Input data:

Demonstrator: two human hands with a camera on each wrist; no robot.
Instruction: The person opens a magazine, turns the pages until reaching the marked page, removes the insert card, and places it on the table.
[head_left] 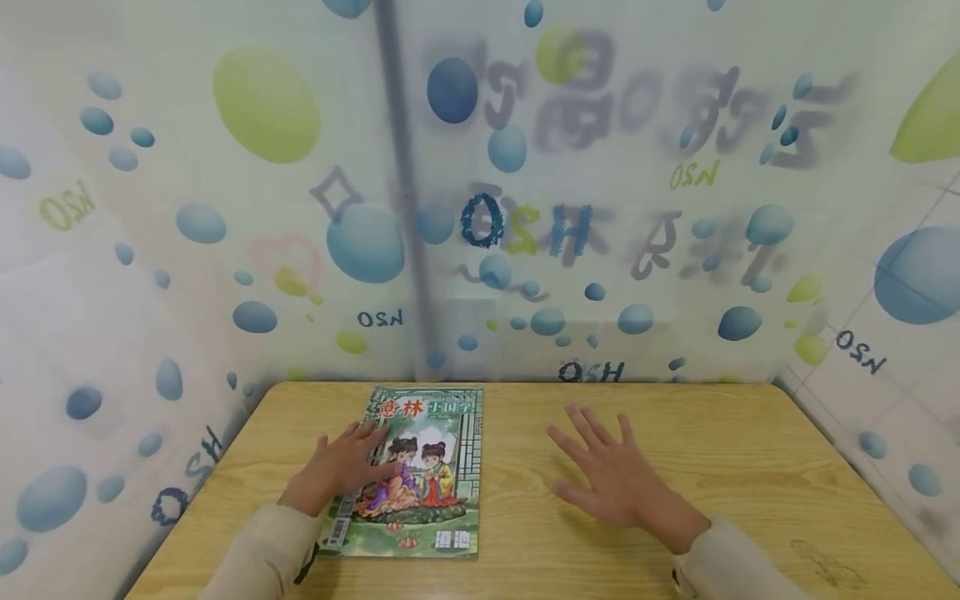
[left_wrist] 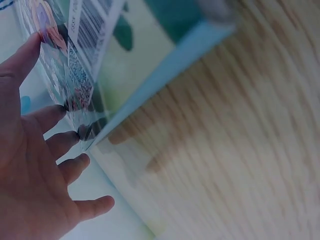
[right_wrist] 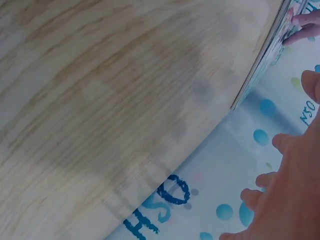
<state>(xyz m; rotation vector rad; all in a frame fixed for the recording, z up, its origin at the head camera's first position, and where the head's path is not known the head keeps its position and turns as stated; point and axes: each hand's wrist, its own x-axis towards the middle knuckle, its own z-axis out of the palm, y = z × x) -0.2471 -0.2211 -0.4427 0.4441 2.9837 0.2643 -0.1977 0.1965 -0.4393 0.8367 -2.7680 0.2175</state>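
Observation:
A green illustrated magazine (head_left: 420, 533) with two cartoon figures and red Chinese lettering lies flat on the wooden table, left of the middle. My left hand (head_left: 341, 467) is at its left side, fingers spread and overlapping the cover. In the left wrist view the left hand (left_wrist: 35, 155) reaches along the magazine (left_wrist: 145, 35), whose barcode and page edge face the camera. My right hand (head_left: 611, 475) is spread over the table to the right of the magazine, holding nothing. The right wrist view shows the right hand (right_wrist: 285, 190) with fingers apart, and the magazine (right_wrist: 265, 60) at the upper right.
The yellow wood-grain table (head_left: 750, 467) narrows toward the back, where it meets a pale curtain (head_left: 637, 275) printed with blue and green drops and H2O lettering. Similar patterned sheets stand at both sides. A dark scribble mark (head_left: 825, 565) is on the table at the near right.

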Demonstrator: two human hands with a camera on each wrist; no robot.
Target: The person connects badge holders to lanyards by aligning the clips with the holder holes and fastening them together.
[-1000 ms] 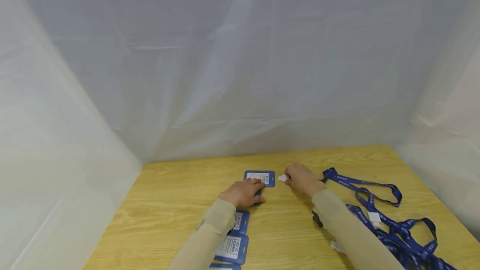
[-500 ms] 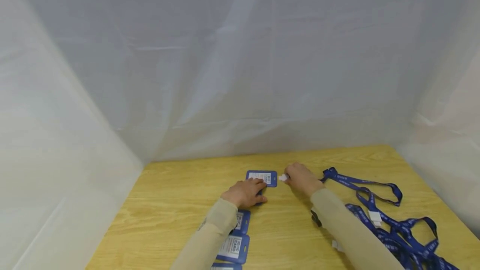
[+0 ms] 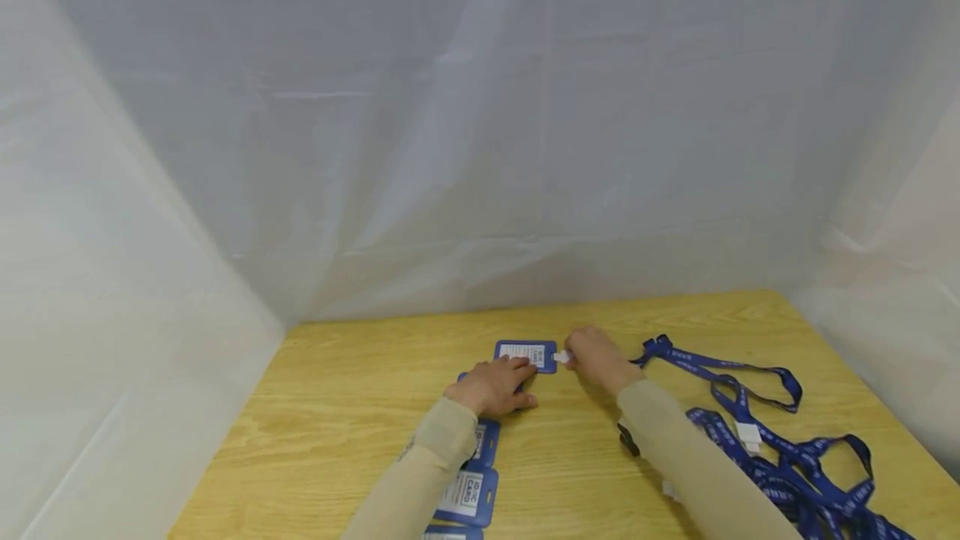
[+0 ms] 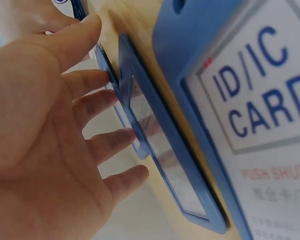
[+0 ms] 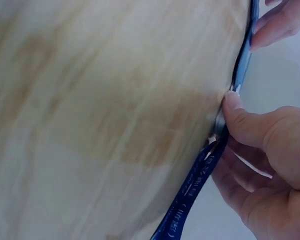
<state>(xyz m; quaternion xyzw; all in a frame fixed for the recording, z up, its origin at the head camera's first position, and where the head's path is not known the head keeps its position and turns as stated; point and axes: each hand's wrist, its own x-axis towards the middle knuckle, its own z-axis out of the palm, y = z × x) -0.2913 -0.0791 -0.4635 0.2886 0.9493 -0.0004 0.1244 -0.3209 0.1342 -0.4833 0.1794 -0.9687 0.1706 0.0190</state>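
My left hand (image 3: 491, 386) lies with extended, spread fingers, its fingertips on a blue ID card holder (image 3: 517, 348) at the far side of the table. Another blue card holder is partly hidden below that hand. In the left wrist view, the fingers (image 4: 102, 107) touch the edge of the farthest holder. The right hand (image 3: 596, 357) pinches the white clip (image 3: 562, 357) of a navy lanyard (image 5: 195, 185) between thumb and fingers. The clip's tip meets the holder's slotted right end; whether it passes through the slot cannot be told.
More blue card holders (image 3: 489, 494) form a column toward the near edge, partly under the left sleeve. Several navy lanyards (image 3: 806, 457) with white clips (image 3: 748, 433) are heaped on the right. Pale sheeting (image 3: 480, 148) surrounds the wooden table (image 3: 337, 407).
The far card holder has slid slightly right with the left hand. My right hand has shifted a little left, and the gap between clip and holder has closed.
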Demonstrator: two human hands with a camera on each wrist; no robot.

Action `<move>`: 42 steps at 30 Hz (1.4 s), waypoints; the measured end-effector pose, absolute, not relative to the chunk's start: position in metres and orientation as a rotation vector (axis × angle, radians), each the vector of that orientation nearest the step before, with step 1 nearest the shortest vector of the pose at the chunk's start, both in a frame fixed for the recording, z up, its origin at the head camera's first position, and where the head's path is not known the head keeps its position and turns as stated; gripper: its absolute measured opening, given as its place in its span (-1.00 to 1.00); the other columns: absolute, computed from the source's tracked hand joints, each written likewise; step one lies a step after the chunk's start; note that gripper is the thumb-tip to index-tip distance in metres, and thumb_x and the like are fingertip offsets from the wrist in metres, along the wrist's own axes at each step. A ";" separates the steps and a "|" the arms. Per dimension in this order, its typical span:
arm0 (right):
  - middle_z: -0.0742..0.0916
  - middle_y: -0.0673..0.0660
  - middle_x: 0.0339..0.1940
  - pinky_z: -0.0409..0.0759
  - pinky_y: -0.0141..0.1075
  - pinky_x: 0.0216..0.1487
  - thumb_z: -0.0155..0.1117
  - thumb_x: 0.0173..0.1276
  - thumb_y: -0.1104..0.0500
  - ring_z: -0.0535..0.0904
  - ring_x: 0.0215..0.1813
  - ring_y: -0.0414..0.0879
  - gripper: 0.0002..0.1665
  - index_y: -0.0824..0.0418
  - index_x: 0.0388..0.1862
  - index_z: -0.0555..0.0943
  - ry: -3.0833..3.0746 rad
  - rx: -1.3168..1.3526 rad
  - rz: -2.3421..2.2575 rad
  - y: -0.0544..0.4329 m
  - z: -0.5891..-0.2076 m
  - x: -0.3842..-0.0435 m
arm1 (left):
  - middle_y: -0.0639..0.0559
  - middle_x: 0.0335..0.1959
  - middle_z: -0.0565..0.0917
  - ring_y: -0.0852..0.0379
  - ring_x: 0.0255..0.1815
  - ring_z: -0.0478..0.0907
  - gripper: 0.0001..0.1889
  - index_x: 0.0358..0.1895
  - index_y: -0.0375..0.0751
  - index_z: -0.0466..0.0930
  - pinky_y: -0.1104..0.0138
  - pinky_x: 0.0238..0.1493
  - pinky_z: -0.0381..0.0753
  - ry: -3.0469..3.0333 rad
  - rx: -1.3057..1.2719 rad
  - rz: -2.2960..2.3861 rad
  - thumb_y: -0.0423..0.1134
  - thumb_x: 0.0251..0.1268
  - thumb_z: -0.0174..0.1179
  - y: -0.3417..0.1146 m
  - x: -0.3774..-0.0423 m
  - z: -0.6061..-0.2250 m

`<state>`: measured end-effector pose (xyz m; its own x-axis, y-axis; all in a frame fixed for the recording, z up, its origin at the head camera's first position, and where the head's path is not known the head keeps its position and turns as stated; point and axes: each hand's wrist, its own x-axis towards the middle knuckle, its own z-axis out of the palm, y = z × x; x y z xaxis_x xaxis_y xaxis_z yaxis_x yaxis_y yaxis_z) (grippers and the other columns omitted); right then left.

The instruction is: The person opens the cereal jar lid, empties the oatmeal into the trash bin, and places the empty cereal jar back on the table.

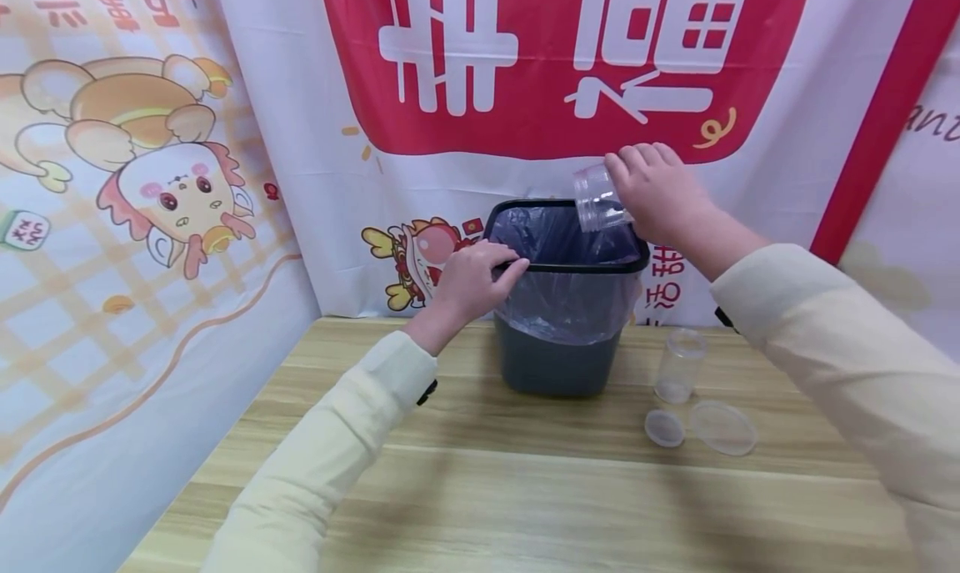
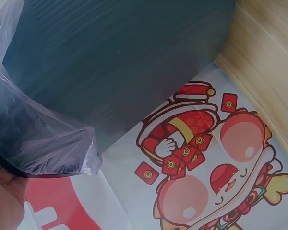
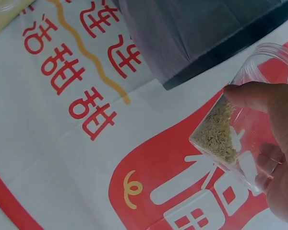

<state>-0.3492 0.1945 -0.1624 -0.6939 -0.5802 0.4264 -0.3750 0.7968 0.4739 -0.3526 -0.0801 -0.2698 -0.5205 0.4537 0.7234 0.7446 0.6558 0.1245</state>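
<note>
A dark grey trash bin (image 1: 555, 364) with a black rim and a translucent liner bag (image 1: 573, 306) stands on the table. My left hand (image 1: 476, 281) grips the rim at its left side; in the left wrist view only part of that hand (image 2: 5, 199) shows beside the liner. Over the bin's right side, my right hand (image 1: 660, 189) holds a clear plastic jar (image 1: 596, 198), tilted with its mouth toward the bin. Pale brown, flaky grains (image 3: 218, 134) lie against the base and side of the jar in the right wrist view.
Right of the bin, another clear jar (image 1: 678, 369) stands on the wooden table (image 1: 480, 498). In front of it lie a small round lid (image 1: 664, 429) and a larger translucent lid (image 1: 723, 429). A printed cloth (image 1: 285, 98) hangs close behind the bin.
</note>
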 end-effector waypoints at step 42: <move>0.42 0.40 0.31 0.10 0.08 0.43 0.68 -0.28 0.29 0.26 0.35 0.31 0.21 0.30 0.42 0.27 -2.145 0.762 -1.048 0.183 -0.187 -0.353 | 0.01 -0.20 0.74 0.12 -0.26 0.59 -0.71 -0.10 -0.15 0.75 0.35 -0.21 0.60 -2.221 -0.916 -0.552 -0.05 0.39 0.15 -0.080 -0.352 -0.269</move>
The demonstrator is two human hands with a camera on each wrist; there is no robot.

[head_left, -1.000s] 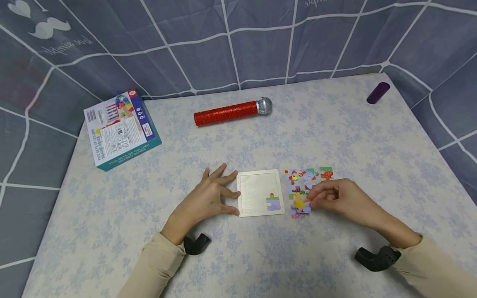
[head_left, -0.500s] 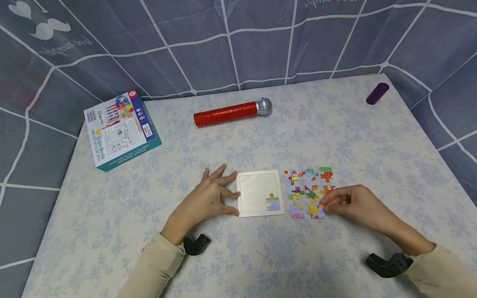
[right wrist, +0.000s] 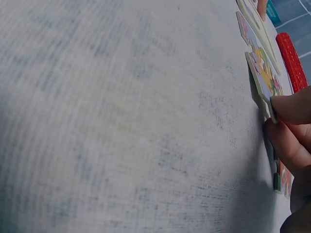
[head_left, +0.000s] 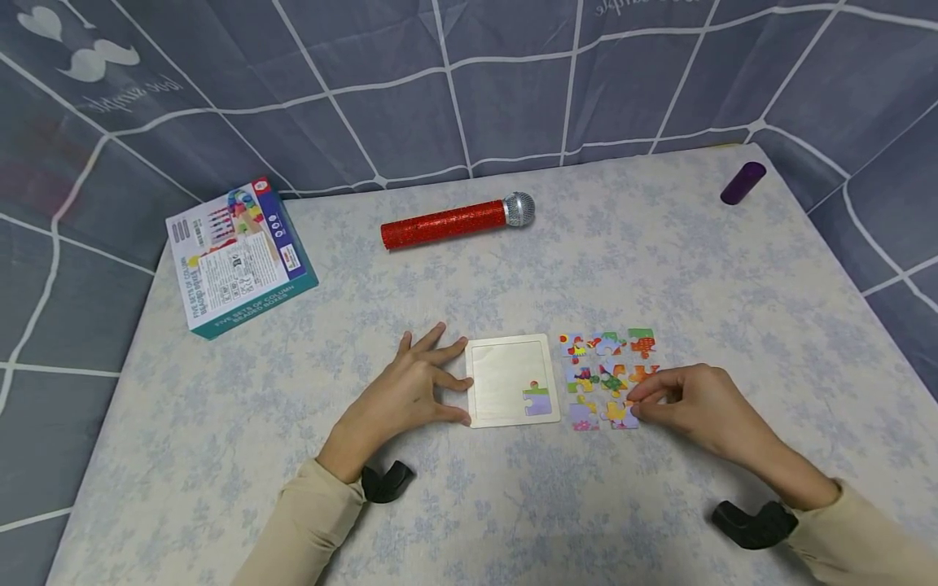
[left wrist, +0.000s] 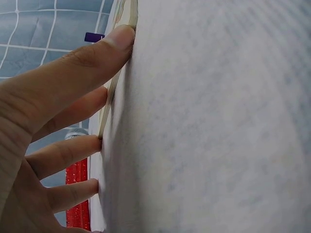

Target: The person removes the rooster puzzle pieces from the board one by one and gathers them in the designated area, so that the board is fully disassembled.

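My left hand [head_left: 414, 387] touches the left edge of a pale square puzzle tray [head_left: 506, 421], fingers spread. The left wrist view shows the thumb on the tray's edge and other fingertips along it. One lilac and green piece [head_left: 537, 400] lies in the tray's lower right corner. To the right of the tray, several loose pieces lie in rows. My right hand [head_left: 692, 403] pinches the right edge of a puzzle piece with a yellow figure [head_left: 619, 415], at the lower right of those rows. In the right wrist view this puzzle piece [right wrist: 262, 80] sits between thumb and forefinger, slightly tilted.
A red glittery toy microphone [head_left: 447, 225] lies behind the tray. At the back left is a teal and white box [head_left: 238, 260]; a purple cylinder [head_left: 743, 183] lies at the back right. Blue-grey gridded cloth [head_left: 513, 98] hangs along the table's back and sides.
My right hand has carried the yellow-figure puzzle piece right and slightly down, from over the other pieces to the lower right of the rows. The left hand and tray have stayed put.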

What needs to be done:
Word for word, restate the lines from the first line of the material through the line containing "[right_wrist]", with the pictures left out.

Answer to the problem:
Demonstrator: two human hands with a camera on each wrist; no robot.
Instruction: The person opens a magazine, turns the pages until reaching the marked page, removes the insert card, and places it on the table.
[head_left] 
[left_wrist] 
[right_wrist] 

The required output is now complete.